BRIEF>
Below are entries to return in full. Keep each one exact.

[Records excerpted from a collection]
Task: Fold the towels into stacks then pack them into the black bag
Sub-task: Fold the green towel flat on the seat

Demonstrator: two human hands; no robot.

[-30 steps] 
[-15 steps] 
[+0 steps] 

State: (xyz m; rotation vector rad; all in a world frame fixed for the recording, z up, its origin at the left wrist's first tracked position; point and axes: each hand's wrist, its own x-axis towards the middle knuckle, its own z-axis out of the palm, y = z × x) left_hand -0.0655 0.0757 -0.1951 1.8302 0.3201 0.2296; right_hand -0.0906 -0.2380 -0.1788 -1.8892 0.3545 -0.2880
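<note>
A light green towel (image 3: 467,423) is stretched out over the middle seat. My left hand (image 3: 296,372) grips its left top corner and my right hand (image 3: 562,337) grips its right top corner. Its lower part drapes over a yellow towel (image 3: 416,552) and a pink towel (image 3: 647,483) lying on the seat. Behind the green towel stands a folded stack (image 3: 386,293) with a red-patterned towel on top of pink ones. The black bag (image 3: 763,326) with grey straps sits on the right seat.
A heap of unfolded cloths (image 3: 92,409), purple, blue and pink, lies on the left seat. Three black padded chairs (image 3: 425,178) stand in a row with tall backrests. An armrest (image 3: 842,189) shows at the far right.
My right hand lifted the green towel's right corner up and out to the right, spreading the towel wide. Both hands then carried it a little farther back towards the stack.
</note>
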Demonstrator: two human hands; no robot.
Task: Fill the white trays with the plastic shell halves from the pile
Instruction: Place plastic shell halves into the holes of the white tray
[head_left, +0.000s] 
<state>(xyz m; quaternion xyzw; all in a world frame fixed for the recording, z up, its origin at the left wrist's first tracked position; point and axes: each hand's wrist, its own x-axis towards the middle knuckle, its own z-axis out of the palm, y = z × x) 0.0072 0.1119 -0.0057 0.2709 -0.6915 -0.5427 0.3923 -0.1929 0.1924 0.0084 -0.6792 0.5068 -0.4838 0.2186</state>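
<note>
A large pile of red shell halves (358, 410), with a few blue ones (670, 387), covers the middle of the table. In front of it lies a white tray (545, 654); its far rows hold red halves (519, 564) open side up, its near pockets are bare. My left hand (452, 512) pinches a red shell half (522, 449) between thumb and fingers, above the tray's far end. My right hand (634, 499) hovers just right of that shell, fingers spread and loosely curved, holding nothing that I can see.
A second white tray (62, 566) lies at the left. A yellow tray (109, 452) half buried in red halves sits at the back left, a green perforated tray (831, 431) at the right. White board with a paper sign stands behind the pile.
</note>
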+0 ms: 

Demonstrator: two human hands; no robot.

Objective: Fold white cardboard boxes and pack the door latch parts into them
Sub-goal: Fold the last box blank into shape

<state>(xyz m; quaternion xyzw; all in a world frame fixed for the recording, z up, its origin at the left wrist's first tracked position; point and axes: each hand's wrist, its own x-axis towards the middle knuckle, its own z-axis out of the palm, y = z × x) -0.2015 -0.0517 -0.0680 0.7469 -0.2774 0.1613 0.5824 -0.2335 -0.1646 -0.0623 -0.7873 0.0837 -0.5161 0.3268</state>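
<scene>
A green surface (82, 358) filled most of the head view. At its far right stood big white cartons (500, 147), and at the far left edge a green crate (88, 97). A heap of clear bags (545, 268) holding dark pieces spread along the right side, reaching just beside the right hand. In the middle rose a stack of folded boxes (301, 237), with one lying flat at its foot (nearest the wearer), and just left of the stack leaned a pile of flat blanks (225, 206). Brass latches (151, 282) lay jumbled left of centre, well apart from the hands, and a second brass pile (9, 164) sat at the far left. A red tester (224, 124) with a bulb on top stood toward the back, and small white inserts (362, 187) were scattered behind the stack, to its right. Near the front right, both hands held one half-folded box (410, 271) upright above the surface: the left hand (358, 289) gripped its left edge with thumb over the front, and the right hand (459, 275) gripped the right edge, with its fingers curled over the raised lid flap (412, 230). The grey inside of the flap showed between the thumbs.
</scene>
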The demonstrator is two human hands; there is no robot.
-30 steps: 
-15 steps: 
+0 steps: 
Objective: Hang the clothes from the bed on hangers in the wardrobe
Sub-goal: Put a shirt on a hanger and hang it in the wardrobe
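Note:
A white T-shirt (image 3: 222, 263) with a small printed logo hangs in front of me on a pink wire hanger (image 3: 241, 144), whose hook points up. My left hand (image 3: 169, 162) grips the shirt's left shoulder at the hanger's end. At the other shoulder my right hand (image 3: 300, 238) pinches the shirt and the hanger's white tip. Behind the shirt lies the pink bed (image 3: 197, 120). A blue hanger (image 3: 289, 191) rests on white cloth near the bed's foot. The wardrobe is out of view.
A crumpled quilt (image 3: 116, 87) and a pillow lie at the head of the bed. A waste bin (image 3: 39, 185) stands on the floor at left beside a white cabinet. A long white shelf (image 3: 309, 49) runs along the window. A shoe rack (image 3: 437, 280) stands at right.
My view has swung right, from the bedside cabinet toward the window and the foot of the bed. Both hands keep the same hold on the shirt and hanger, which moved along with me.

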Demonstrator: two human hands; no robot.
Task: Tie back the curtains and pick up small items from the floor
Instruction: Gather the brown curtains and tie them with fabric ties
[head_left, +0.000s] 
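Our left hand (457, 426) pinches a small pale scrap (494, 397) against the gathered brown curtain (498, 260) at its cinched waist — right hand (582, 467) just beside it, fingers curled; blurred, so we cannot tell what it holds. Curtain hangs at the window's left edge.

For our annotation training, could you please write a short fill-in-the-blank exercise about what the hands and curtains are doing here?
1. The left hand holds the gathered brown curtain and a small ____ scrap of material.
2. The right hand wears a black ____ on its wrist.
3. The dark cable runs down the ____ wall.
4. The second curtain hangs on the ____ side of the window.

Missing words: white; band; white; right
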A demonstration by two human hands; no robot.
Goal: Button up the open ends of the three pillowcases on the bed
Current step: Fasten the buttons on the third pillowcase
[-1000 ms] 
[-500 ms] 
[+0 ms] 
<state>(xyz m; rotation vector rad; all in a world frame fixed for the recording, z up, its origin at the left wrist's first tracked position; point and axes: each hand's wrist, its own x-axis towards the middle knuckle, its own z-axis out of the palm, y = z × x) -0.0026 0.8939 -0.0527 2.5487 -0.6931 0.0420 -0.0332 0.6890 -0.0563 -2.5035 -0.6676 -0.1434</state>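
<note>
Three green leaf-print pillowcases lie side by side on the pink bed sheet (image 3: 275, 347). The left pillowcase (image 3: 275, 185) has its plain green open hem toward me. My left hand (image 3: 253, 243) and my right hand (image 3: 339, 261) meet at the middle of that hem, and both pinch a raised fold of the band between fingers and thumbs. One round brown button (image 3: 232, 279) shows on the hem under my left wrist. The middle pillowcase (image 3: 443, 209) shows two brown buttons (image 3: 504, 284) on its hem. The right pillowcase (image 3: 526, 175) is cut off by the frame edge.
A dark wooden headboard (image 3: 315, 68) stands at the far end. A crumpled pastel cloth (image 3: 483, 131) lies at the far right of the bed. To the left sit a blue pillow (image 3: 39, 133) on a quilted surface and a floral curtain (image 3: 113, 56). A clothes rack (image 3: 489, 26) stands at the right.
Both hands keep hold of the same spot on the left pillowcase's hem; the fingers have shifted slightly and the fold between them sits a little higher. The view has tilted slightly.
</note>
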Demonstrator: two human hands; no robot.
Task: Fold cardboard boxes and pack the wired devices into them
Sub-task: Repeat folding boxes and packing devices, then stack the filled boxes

ANSWER TO THIS PROBLEM>
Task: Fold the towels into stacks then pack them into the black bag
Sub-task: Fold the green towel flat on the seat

Demonstrator: two human hands; no robot.

[-30 steps] 
[-15 steps] 
[+0 steps] 

State: (xyz m; rotation vector rad; all in a world frame fixed for the recording, z up, its origin at the left wrist's first tracked position; point and axes: each hand's wrist, its own x-axis towards the middle knuckle, its own z-axis out of the palm, y = z × x) left_hand -0.0655 0.0757 -0.1951 1.8302 0.3201 0.2296; right_hand -0.0906 -0.2380 -0.1788 -1.8892 0.3545 -0.2880
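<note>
A light green towel (image 3: 467,423) is stretched out over the middle seat. My left hand (image 3: 296,372) grips its left top corner and my right hand (image 3: 562,337) grips its right top corner. Its lower part drapes over a yellow towel (image 3: 416,552) and a pink towel (image 3: 647,483) lying on the seat. Behind the green towel stands a folded stack (image 3: 386,293) with a red-patterned towel on top of pink ones. The black bag (image 3: 763,326) with grey straps sits on the right seat.
A heap of unfolded cloths (image 3: 92,409), purple, blue and pink, lies on the left seat. Three black padded chairs (image 3: 425,178) stand in a row with tall backrests. An armrest (image 3: 842,189) shows at the far right.
My right hand lifted the green towel's right corner up and out to the right, spreading the towel wide. Both hands then carried it a little farther back towards the stack.
</note>
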Demonstrator: two human hands; no robot.
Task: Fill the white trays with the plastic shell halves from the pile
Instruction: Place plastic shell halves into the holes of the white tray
[head_left, +0.000s] 
<state>(xyz m; quaternion xyzw; all in a world frame fixed for the recording, z up, its origin at the left wrist's first tracked position; point and axes: each hand's wrist, its own x-axis towards the middle knuckle, its own z-axis out of the palm, y = z × x) 0.0072 0.1119 -0.0057 0.2709 -0.6915 -0.5427 0.3923 -0.1929 0.1924 0.0084 -0.6792 0.5068 -0.4838 0.2186</state>
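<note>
A large pile of red shell halves (358, 410), with a few blue ones (670, 387), covers the middle of the table. In front of it lies a white tray (545, 654); its far rows hold red halves (519, 564) open side up, its near pockets are bare. My left hand (452, 512) pinches a red shell half (522, 449) between thumb and fingers, above the tray's far end. My right hand (634, 499) hovers just right of that shell, fingers spread and loosely curved, holding nothing that I can see.
A second white tray (62, 566) lies at the left. A yellow tray (109, 452) half buried in red halves sits at the back left, a green perforated tray (831, 431) at the right. White board with a paper sign stands behind the pile.
</note>
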+0 ms: 

Demonstrator: two human hands; no robot.

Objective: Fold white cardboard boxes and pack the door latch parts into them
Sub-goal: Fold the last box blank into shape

<state>(xyz m; quaternion xyzw; all in a world frame fixed for the recording, z up, its origin at the left wrist's first tracked position; point and axes: each hand's wrist, its own x-axis towards the middle knuckle, its own z-axis out of the palm, y = z × x) -0.2015 -0.0517 -0.0680 0.7469 -0.2774 0.1613 0.5824 -0.2335 -0.1646 -0.0623 -0.7873 0.0837 -0.5161 0.3268</state>
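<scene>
A green surface (82, 358) filled most of the head view. At its far right stood big white cartons (500, 147), and at the far left edge a green crate (88, 97). A heap of clear bags (545, 268) holding dark pieces spread along the right side, reaching just beside the right hand. In the middle rose a stack of folded boxes (301, 237), with one lying flat at its foot (nearest the wearer), and just left of the stack leaned a pile of flat blanks (225, 206). Brass latches (151, 282) lay jumbled left of centre, well apart from the hands, and a second brass pile (9, 164) sat at the far left. A red tester (224, 124) with a bulb on top stood toward the back, and small white inserts (362, 187) were scattered behind the stack, to its right. Near the front right, both hands held one half-folded box (410, 271) upright above the surface: the left hand (358, 289) gripped its left edge with thumb over the front, and the right hand (459, 275) gripped the right edge, with its fingers curled over the raised lid flap (412, 230). The grey inside of the flap showed between the thumbs.
</scene>
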The demonstrator is two human hands; there is no robot.
-30 steps: 
-15 steps: 
+0 steps: 
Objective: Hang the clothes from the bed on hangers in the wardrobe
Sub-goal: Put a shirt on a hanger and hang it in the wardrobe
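Note:
A white T-shirt (image 3: 222, 263) with a small printed logo hangs in front of me on a pink wire hanger (image 3: 241, 144), whose hook points up. My left hand (image 3: 169, 162) grips the shirt's left shoulder at the hanger's end. At the other shoulder my right hand (image 3: 300, 238) pinches the shirt and the hanger's white tip. Behind the shirt lies the pink bed (image 3: 197, 120). A blue hanger (image 3: 289, 191) rests on white cloth near the bed's foot. The wardrobe is out of view.
A crumpled quilt (image 3: 116, 87) and a pillow lie at the head of the bed. A waste bin (image 3: 39, 185) stands on the floor at left beside a white cabinet. A long white shelf (image 3: 309, 49) runs along the window. A shoe rack (image 3: 437, 280) stands at right.
My view has swung right, from the bedside cabinet toward the window and the foot of the bed. Both hands keep the same hold on the shirt and hanger, which moved along with me.
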
Demonstrator: two human hands; no robot.
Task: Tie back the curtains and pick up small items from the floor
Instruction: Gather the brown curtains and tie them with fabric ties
[head_left, +0.000s] 
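Our left hand (457, 426) pinches a small pale scrap (494, 397) against the gathered brown curtain (498, 260) at its cinched waist — right hand (582, 467) just beside it, fingers curled; blurred, so we cannot tell what it holds. Curtain hangs at the window's left edge.

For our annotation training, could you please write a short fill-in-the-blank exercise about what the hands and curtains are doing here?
1. The left hand holds the gathered brown curtain and a small ____ scrap of material.
2. The right hand wears a black ____ on its wrist.
3. The dark cable runs down the ____ wall.
4. The second curtain hangs on the ____ side of the window.

Missing words: white; band; white; right
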A demonstration by two human hands; no robot.
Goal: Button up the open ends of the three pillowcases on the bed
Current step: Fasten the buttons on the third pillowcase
[-1000 ms] 
[-500 ms] 
[+0 ms] 
<state>(xyz m; rotation vector rad; all in a world frame fixed for the recording, z up, its origin at the left wrist's first tracked position; point and axes: each hand's wrist, its own x-axis towards the middle knuckle, its own z-axis out of the palm, y = z × x) -0.0026 0.8939 -0.0527 2.5487 -0.6931 0.0420 -0.0332 0.6890 -0.0563 -2.5035 -0.6676 -0.1434</state>
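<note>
Three green leaf-print pillowcases lie side by side on the pink bed sheet (image 3: 275, 347). The left pillowcase (image 3: 275, 185) has its plain green open hem toward me. My left hand (image 3: 253, 243) and my right hand (image 3: 339, 261) meet at the middle of that hem, and both pinch a raised fold of the band between fingers and thumbs. One round brown button (image 3: 232, 279) shows on the hem under my left wrist. The middle pillowcase (image 3: 443, 209) shows two brown buttons (image 3: 504, 284) on its hem. The right pillowcase (image 3: 526, 175) is cut off by the frame edge.
A dark wooden headboard (image 3: 315, 68) stands at the far end. A crumpled pastel cloth (image 3: 483, 131) lies at the far right of the bed. To the left sit a blue pillow (image 3: 39, 133) on a quilted surface and a floral curtain (image 3: 113, 56). A clothes rack (image 3: 489, 26) stands at the right.
Both hands keep hold of the same spot on the left pillowcase's hem; the fingers have shifted slightly and the fold between them sits a little higher. The view has tilted slightly.
</note>
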Demonstrator: two human hands; no robot.
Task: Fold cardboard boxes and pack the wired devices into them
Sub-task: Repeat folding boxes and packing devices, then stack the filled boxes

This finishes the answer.